> [Exercise aim]:
Copy exactly the lines from the first line of the records below through the line containing "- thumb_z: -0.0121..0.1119", including both, and nothing else.

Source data
★ ★ ★ ★ ★ ★ ★

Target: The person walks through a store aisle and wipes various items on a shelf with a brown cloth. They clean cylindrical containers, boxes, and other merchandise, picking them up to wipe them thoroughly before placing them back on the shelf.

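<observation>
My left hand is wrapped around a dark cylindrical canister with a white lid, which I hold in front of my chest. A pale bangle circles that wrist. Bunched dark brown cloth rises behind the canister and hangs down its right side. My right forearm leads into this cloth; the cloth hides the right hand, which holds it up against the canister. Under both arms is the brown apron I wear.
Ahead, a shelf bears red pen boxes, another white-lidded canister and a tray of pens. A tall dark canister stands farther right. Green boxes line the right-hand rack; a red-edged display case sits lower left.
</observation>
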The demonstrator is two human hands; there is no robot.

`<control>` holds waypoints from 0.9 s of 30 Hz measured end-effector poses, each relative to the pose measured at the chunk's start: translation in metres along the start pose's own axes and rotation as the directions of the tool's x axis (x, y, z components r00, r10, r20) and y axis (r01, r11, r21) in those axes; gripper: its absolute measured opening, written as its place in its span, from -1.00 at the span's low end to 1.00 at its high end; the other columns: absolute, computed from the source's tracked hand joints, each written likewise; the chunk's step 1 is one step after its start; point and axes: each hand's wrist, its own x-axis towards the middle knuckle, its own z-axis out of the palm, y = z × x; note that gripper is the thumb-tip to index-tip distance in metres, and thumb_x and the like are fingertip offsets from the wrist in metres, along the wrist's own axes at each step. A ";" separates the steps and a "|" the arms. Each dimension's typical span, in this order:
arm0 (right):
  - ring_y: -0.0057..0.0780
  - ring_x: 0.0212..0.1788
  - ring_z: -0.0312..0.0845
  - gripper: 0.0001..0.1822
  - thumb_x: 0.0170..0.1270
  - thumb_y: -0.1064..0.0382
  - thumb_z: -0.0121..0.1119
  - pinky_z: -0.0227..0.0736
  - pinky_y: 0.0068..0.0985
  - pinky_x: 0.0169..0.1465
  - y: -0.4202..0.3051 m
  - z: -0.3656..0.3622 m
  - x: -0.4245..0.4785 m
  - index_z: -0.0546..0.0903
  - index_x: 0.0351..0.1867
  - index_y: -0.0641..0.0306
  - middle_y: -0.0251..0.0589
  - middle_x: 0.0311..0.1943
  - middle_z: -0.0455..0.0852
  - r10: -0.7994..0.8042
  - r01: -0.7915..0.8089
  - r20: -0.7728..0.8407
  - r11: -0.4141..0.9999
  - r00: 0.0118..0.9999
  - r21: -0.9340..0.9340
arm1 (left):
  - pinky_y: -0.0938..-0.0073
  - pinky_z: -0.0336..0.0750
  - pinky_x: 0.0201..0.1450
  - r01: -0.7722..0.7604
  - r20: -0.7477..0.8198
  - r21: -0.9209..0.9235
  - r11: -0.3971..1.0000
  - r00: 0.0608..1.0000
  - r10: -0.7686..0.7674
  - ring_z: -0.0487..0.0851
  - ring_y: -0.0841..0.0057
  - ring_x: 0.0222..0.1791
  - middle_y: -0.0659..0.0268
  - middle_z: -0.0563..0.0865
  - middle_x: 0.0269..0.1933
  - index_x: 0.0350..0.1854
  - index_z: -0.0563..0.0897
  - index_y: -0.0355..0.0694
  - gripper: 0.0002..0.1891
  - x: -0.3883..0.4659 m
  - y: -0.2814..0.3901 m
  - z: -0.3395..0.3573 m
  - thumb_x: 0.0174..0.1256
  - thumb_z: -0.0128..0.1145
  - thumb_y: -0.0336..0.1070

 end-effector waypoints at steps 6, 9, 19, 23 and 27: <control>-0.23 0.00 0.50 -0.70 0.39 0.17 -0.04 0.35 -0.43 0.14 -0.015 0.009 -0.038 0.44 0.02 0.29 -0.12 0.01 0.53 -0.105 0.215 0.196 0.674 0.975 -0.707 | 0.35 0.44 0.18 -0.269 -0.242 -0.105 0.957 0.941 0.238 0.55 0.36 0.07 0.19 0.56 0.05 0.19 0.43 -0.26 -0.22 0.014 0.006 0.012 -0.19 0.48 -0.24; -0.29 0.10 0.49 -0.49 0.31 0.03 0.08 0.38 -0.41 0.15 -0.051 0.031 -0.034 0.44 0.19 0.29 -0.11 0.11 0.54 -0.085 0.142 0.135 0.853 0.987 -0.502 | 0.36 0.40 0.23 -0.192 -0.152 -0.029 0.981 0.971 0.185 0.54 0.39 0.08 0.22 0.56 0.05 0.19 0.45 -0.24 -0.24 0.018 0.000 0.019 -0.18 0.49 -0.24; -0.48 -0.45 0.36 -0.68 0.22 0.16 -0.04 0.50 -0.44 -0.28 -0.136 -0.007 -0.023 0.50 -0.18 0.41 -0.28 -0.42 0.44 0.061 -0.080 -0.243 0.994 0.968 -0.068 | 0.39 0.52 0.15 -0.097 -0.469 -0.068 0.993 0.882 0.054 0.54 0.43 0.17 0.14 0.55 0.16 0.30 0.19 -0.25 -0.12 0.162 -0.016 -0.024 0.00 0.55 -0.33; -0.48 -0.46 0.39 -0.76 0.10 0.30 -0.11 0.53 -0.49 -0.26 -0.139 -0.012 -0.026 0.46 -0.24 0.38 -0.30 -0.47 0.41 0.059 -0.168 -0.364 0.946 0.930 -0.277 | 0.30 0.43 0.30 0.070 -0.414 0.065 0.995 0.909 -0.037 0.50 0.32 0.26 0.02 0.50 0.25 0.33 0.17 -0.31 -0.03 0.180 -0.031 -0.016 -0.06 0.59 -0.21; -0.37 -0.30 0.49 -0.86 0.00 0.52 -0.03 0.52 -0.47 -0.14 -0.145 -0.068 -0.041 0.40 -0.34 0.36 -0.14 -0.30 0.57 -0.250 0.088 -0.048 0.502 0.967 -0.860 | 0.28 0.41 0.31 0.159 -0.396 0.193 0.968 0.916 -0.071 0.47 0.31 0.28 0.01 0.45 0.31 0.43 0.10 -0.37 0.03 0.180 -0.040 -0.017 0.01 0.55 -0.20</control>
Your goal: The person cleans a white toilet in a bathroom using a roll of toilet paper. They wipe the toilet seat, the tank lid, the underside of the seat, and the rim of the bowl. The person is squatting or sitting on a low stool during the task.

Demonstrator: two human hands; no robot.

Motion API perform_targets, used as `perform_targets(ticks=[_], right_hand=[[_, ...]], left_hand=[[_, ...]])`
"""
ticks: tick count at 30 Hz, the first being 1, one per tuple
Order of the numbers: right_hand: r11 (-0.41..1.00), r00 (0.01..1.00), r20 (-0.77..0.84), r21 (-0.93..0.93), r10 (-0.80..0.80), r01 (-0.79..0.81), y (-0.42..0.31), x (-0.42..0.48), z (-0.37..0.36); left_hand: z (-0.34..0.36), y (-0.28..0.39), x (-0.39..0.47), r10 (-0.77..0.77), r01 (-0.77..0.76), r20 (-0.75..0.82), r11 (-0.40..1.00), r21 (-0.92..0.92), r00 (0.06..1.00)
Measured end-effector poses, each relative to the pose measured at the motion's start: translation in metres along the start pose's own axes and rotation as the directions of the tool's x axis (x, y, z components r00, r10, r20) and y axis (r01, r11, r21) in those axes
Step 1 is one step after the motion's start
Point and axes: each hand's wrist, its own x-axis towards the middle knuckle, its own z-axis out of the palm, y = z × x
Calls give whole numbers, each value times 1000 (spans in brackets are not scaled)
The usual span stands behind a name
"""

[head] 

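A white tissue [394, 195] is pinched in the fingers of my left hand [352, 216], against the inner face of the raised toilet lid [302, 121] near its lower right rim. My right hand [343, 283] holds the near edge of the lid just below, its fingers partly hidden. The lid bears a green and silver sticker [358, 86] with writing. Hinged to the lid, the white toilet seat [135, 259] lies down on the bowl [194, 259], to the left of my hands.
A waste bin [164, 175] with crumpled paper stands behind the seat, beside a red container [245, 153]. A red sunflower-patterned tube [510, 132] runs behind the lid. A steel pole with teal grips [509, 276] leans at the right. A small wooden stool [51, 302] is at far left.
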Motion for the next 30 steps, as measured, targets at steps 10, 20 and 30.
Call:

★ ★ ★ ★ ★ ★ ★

> [Task result]:
Target: The person walks through a store aisle and wipes various items on a shelf with a brown cloth. They clean cylindrical containers, boxes, and other merchandise, picking them up to wipe them thoroughly before placing them back on the shelf.

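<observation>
My left hand is wrapped around a dark cylindrical canister with a white lid, which I hold in front of my chest. A pale bangle circles that wrist. Bunched dark brown cloth rises behind the canister and hangs down its right side. My right forearm leads into this cloth; the cloth hides the right hand, which holds it up against the canister. Under both arms is the brown apron I wear.
Ahead, a shelf bears red pen boxes, another white-lidded canister and a tray of pens. A tall dark canister stands farther right. Green boxes line the right-hand rack; a red-edged display case sits lower left.
</observation>
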The demonstrator is two human hands; there is no robot.

`<control>` holds waypoints from 0.9 s of 30 Hz measured end-effector poses, each relative to the pose measured at the chunk's start: translation in metres along the start pose's own axes and rotation as the directions of the tool's x axis (x, y, z components r00, r10, r20) and y axis (r01, r11, r21) in those axes; gripper: its absolute measured opening, written as its place in its span, from -1.00 at the span's low end to 1.00 at its high end; the other columns: absolute, computed from the source's tracked hand joints, each written likewise; the chunk's step 1 is one step after its start; point and axes: each hand's wrist, its own x-axis towards the middle knuckle, its own z-axis out of the palm, y = z × x; note that gripper is the thumb-tip to index-tip distance in metres, and thumb_x and the like are fingertip offsets from the wrist in metres, along the wrist's own axes at each step. A ";" separates the steps and a "|" the arms. Each dimension's typical span, in this order:
arm0 (right):
  - ring_y: -0.0057..0.0780
  - ring_x: 0.0212..0.1788
  - ring_z: -0.0312..0.0845
  - gripper: 0.0001..0.1822
  - thumb_x: 0.0170..0.1270
  - thumb_y: -0.1064..0.0382
  - thumb_z: -0.0121..0.1119

Further output is not needed for this exercise.